Dissimilarity amongst Mergers & Acquisition (M&A)
|Explanation||Two companies merge to form a new firm which aims to achieve the desired objectives||The acquiring business takes over the bulk stake in the acquired company, and acquiring business comes to an end|
|Scale of companies||Both the organisations are of a similar size||Typically, a bigger firm acquires a smaller firm|
|Focus area||Two, similar sized, organisations merger to enhance their latent strength and business profits along with increase scale of trade||Two organisation come together to overcome the challenges of the deterioration of business|
|Examples||Pixar and Disney merged together to work together easily||In August 2005, Google acquired Android for $50 mn|
Merger and Acquisition strategies
Let’s understand this under three specific heads:
Importance of integration in M&A
Merger integration and restructuring is a composite exercise. It requires modifications in all functions, with inter-dependencies that have to be accomplished in a day-to-day work environment. Integration, during M&A process, involves the following:
Corporate bodies and acquisition approaches
With regards to private acquisitions, the purchaser is characteristically a limited liability corporation, private or public. In case, a limited liability corporation purchaser does not have adequate resources or is a recently formed corporation, the seller will usually request for a corporate assurance from the purchaser's owners. The seller is typically a public limited company or a private limited company.

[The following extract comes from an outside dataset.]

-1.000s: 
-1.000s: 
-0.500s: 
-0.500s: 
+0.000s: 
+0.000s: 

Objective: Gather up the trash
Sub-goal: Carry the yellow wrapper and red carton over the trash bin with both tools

Restrictions on share transfer
An articles of association and any stakeholders' contract, need to be verified for any privileges investors may have to make before transferring shares or additional constraints on share transfers. There is also a possibility of a drag and tag-along rights if the target has a number of stakeholders. Drag-along rights enables a specific selling stakeholder (typically the chief stakeholder) to call for all the other stakeholders to sell their stocks. A tag-along right enables stakeholders with the right to call for a selling stakeholder to take account of shares of that specific stakeholder while selling shares. Other requirements may allow some transfers between a set of stakeholders or permit stakeholders to offer some security interests without affecting any of the privileges mentioned previously.
In a two-sided deal, a ‘letter of intent’ may be negotiated, which largely defines the chief contractual conditions of the proposed sale.
These terms usually comprise:
- The acquisition price, and any modifications to the acquisition price, for instance through the usage of closing accounts or locked box.
- Types of guarantees that may be agreed
- Non-compete agreements that may be agreed
Letters of intent often comprises an indicative schedule, and exclusive and confidential (or non-disclosure) provisions. However, a letter of intent is not generally lawfully binding.
DNS Accountants and M&A
Strategic decisions around acquisitions, and mergers have continually been imperative for private equity (PE) investors, corporations, and financial institutions. Our clients have faith in our recommendation to help recognise and evaluate viable options, and accomplish their most composite deals. Our clients value our ground-breaking approach and high-degree of personalised attention. DNS Accountants aim to provide exceptional service, earn client’s trust and establish a long-term relationship. Our well-qualified workforce and know-how enables us to plan resourceful deal structures, win agreements, and implement dynamic strategies for acquisition targets acquirers, and sellers.